I wear dress shirts 6 days a week and keep 6 basic white and 6 basic blue in the closet at all times in spread and button down collars. I burn through these pretty quick and replace them every few years. I also keep 6 seasonal shirts in the closet per season. So all told I've got 18 in my rotation at any given time. 

I'm a bit of a minimalist and try to take something to the charity shop whenever I buy a new shirt (or suit, etc.), but I hang onto favorites forever. I've got an old pale blue end-on-end from Gitman that served me well for years before being retired to casual wear.


----------



## deanayer (Mar 30, 2008)

80 and out of space :-(


----------



## Scott T (Dec 30, 2010)

Company norm where I work is plain white and blue. I've got 3 blues (need to add a couple more due to retiring some recently) and 10 whites. My goal is to have 15 work only shirts that can get me through 3 weeks. The casual shirt rotation is lacking and that is where I will likely put more effort in going in the future.
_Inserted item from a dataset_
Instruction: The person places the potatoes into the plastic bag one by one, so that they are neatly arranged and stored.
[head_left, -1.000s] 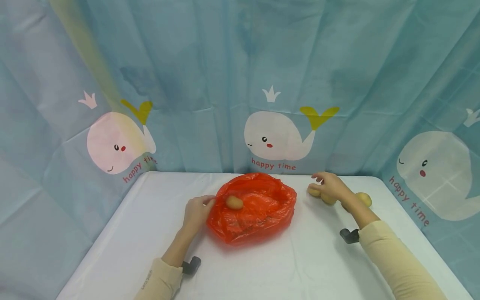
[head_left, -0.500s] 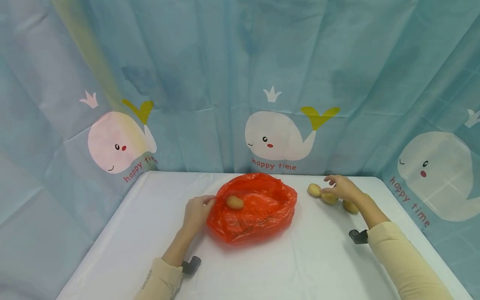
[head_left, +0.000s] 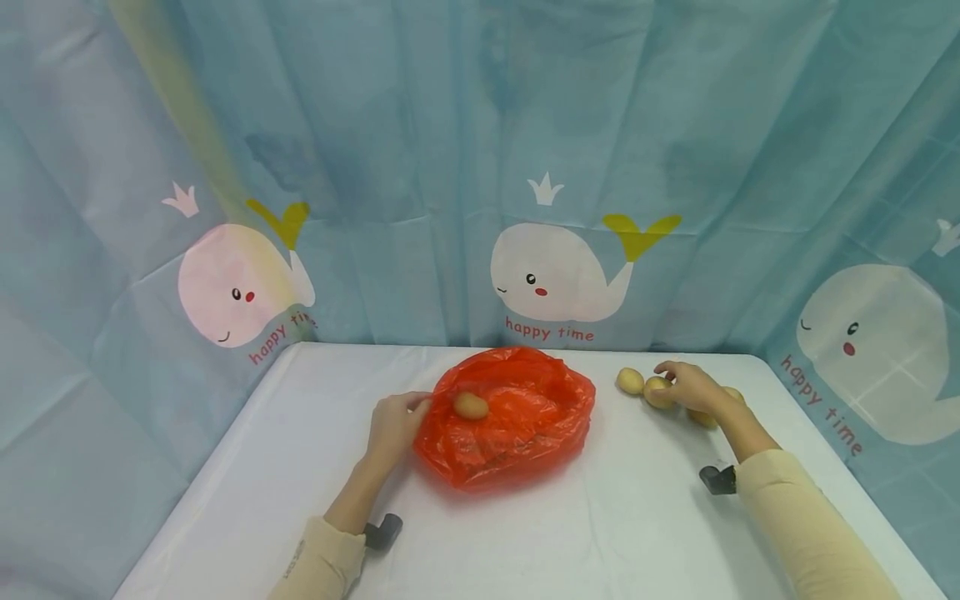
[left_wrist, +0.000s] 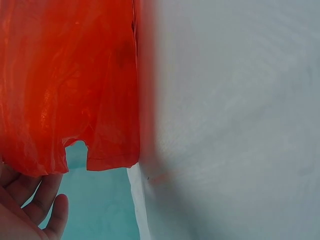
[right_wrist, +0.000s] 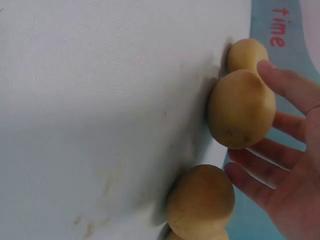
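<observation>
A red plastic bag (head_left: 517, 433) lies with its mouth spread wide, and a brown potato (head_left: 471, 406) rests in it near the left rim. My left hand (head_left: 395, 425) holds the bag's left edge; in the left wrist view its fingertips go behind the red film (left_wrist: 70, 85). At the right, my right hand (head_left: 693, 387) is around a yellow potato (right_wrist: 242, 110) on the table. Its thumb lies at the potato's upper side while the other fingers extend behind it, spread and only slightly bent. A smaller potato (head_left: 630, 381) sits just left of that one.
Further potatoes (head_left: 703, 418) lie beneath and behind the right wrist, one of them close to the little finger in the right wrist view. A white cloth (head_left: 540, 533) covers the table. Behind it hangs a blue curtain (head_left: 390, 275) with printed whales.
My right hand has moved right, off the small leftmost potato, and come down at the potato beside it. The left hand and the bag stay nearly still.
</observation>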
I'm not sure where I would keep 75...80...100...300!!! I'd have to turn one of the kids' bedrooms into my own personal wardrobe.


----------



## ferry1950 (Jul 26, 2006)

I don't know what the right or magic number of shirts is, but I have about 100-110 in rotation.
Over the last 25 years I have had a local shirtmaker make about 4-5 new shirts per year. I replace some of the work horses every 6 years or so and they end up in the "week end" stack as knock around wear or to the no.1 son for his use.
With this number in rotation, I don't have to beat up my favorites as I end up wearing them only once every six weeks.
I also don't have to head to the laundry but once every couple months too.
In looking at the color distribution of the shirts, I have about 15 white, 20 blue,
7 in the pink/red, 6 in the green family,4 in the gray mix, then lots of stripes, checks, etc.
At now age 60, I am seriously thinking for the first time, not to buy any shirts this year... I think I have enough.
Hopefully this thought will pass quickly!


----------



## jeffsols (Dec 7, 2010)

Good input, all--many thanks!


----------



## PatentLawyerNYC (Sep 21, 2007)

I've got about 50 - 60, but think half of that is probably enough.


----------



## Shirted (Feb 1, 2010)

I work in a business casual environment, and have about 25 in rotation. And still adding, but more for fun than need now. I could get by with less, but it's a comfortable amount. I have another 10 or so that don't quite do it or are for certain situations, and another half-dozen that I only wear with a suit or coat & tie (a rare event). 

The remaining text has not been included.